» **YOUR TASK**: Search the material below for "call" and copy every line where it occurs.

» **DATASET EXCERPT**:
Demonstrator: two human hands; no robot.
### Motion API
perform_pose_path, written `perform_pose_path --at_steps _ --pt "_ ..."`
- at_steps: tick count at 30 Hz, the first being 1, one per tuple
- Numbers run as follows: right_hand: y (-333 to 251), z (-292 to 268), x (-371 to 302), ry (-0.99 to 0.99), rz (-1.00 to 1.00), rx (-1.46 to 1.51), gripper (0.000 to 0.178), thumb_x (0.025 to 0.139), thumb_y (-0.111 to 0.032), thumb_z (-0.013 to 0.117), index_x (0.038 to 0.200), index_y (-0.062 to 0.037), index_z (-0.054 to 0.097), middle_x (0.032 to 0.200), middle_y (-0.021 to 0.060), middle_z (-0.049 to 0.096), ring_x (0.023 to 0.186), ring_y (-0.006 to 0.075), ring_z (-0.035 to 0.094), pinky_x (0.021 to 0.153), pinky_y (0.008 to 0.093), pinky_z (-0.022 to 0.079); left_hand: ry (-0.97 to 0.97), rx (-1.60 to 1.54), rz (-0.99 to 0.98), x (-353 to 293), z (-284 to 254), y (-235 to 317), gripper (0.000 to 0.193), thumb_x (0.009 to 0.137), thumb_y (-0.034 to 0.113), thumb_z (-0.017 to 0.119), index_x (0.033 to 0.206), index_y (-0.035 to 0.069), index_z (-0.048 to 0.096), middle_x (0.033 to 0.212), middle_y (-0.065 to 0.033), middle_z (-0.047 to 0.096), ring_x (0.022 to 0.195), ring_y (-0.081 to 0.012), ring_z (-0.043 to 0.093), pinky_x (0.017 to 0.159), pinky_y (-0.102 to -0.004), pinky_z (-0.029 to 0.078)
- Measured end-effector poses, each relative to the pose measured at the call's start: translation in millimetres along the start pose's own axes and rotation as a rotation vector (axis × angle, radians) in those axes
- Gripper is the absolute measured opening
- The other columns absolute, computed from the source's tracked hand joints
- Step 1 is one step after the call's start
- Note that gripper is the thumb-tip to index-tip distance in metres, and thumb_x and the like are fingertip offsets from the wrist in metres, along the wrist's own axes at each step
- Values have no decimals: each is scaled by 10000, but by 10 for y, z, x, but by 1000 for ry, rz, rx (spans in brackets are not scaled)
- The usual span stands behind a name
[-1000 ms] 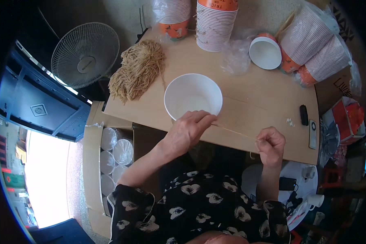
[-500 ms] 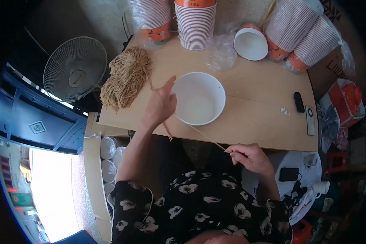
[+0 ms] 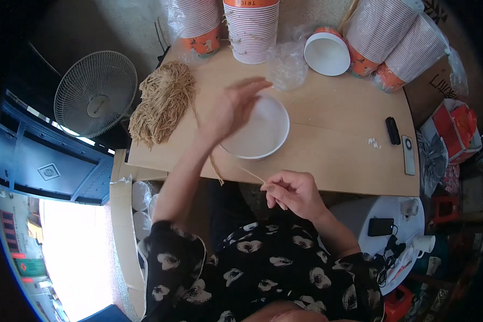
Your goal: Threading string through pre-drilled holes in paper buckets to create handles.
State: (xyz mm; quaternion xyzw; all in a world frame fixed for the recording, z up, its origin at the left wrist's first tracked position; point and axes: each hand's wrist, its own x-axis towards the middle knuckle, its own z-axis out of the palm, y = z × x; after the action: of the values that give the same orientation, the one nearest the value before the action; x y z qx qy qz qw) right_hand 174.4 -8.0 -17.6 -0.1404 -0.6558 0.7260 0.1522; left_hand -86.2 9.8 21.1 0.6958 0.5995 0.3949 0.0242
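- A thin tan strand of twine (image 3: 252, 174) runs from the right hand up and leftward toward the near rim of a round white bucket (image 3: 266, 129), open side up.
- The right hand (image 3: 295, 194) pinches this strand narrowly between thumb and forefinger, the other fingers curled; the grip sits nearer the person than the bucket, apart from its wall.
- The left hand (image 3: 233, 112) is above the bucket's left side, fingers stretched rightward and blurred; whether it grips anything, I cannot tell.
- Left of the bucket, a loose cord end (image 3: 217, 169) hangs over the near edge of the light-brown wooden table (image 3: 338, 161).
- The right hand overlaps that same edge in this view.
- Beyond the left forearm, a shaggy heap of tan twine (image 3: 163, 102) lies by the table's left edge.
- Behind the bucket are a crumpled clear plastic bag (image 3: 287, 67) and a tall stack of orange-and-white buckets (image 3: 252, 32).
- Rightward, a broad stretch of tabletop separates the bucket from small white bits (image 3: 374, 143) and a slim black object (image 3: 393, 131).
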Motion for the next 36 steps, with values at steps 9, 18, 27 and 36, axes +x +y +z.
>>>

» **EXERCISE RESULT**:
- Measured end-effector poses, each relative to the pose measured at the call's start: translation in millimetres along the start pose's own axes and rotation as a rotation vector (axis × angle, radians) in those axes
- Step 1 is one step after the call's start

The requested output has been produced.